§ Source data
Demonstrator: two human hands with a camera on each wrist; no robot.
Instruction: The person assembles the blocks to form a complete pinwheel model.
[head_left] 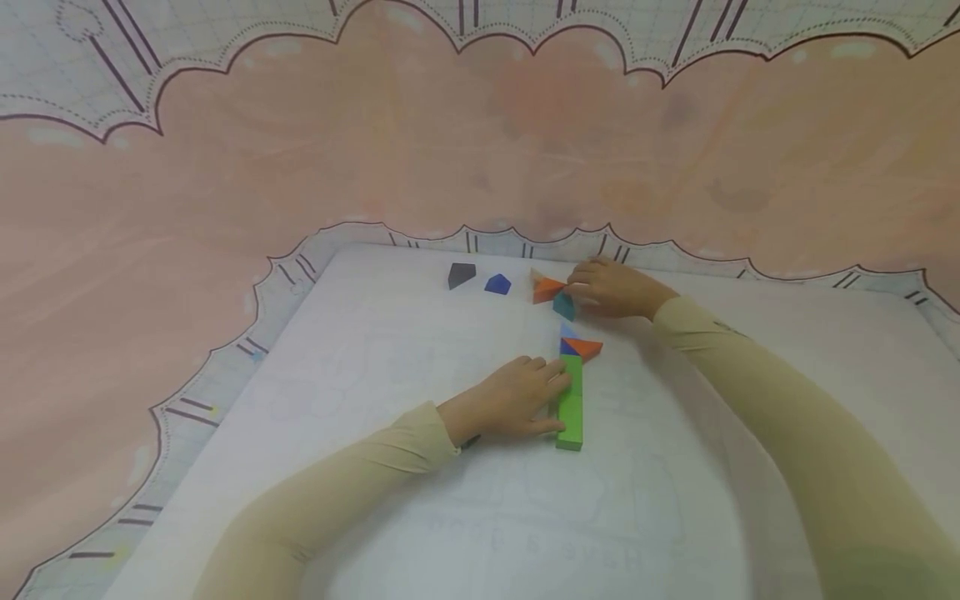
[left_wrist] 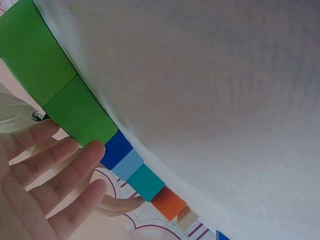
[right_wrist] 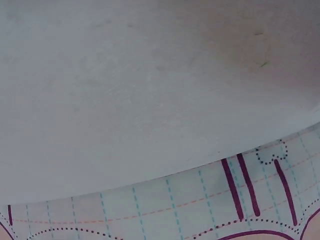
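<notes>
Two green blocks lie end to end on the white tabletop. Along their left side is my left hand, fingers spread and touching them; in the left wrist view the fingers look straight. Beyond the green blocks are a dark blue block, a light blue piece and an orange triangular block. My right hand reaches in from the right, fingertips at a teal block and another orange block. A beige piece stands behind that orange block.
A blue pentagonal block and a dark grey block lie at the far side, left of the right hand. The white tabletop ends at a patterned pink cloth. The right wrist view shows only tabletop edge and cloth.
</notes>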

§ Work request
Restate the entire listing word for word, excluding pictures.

§ Result of this exercise
Demonstrator: two human hands with a camera on each wrist; no robot.
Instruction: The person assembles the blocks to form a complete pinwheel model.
[head_left] 
[left_wrist] 
[right_wrist] 
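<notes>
Two green blocks lie end to end on the white tabletop. Along their left side is my left hand, fingers spread and touching them; in the left wrist view the fingers look straight. Beyond the green blocks are a dark blue block, a light blue piece and an orange triangular block. My right hand reaches in from the right, fingertips at a teal block and another orange block. A beige piece stands behind that orange block.
A blue pentagonal block and a dark grey block lie at the far side, left of the right hand. The white tabletop ends at a patterned pink cloth. The right wrist view shows only tabletop edge and cloth.
</notes>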

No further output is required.